- Opening Delimiter -

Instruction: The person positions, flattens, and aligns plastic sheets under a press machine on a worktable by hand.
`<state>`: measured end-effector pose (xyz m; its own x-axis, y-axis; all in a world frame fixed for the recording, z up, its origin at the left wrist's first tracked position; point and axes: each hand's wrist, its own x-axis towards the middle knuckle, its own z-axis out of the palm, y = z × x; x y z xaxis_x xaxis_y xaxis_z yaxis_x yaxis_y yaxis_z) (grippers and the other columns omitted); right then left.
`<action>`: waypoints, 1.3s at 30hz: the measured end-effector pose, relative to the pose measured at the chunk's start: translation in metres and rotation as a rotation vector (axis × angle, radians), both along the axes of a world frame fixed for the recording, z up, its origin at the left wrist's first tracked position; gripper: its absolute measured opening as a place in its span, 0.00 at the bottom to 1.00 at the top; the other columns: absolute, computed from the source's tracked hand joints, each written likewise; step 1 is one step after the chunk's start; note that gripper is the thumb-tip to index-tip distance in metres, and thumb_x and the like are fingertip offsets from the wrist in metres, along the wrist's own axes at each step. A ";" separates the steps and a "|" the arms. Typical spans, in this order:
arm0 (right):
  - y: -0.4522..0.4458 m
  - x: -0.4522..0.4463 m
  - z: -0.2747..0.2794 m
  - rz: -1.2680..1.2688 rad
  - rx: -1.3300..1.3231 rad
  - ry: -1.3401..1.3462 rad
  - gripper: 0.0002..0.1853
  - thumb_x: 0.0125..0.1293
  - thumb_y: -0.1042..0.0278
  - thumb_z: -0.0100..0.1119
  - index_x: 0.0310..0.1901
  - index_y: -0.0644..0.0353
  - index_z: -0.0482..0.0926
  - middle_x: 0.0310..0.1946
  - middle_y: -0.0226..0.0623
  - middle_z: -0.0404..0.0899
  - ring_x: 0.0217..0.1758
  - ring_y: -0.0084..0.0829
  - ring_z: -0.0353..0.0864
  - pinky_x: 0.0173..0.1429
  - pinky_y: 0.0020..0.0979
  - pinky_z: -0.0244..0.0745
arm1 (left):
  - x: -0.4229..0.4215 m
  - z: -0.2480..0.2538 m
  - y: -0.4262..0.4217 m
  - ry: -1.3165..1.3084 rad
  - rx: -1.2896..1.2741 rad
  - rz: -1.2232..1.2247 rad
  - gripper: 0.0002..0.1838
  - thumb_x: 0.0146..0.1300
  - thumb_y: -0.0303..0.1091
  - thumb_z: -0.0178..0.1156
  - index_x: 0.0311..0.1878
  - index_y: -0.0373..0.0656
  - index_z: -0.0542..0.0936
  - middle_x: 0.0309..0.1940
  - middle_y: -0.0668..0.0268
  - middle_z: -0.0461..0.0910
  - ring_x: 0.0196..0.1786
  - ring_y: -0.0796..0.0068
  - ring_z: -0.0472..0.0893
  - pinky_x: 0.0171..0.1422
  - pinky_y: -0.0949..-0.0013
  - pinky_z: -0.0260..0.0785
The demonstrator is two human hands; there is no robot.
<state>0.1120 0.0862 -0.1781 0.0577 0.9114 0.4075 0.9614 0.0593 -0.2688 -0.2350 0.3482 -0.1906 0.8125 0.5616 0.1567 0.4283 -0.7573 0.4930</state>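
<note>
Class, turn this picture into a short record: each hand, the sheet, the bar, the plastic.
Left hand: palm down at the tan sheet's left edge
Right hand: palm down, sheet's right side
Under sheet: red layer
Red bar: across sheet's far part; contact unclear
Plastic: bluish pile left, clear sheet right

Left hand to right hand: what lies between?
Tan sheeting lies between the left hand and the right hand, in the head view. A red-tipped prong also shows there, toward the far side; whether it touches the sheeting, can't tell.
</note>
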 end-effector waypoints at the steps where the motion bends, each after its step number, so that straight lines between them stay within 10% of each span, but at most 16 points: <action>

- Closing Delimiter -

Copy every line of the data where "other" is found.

Exercise result
`<state>`: measured end-effector pose (xyz m; its own x-axis, y-axis; all in a world frame fixed for the recording, z up, its origin at the left wrist's first tracked position; point and axes: each hand's wrist, its own x-axis towards the middle knuckle, its own z-axis out of the palm, y = z × x; x y z xaxis_x xaxis_y xaxis_z yaxis_x yaxis_y yaxis_z) (grippers and the other columns omitted); right then left.
`<action>`: waypoints, 1.3s at 30hz: the measured end-effector pose, relative to the pose measured at the chunk's start: translation in metres and rotation as a rotation vector (axis × angle, radians), both along the axes of a world frame fixed for the recording, z up, its origin at the left wrist's first tracked position; gripper: its absolute measured opening as a place in its span, 0.00 at the bottom to 1.00 at the top; the other columns: absolute, computed from the source's tracked hand joints, each written likewise; step 1 is one step after the chunk's start; note that gripper is the thumb-tip to index-tip distance in metres, and thumb_x and the like are fingertip offsets from the wrist in metres, along the wrist's own axes at each step. A ";" separates the steps and a "|" the arms. Typical spans, in this order:

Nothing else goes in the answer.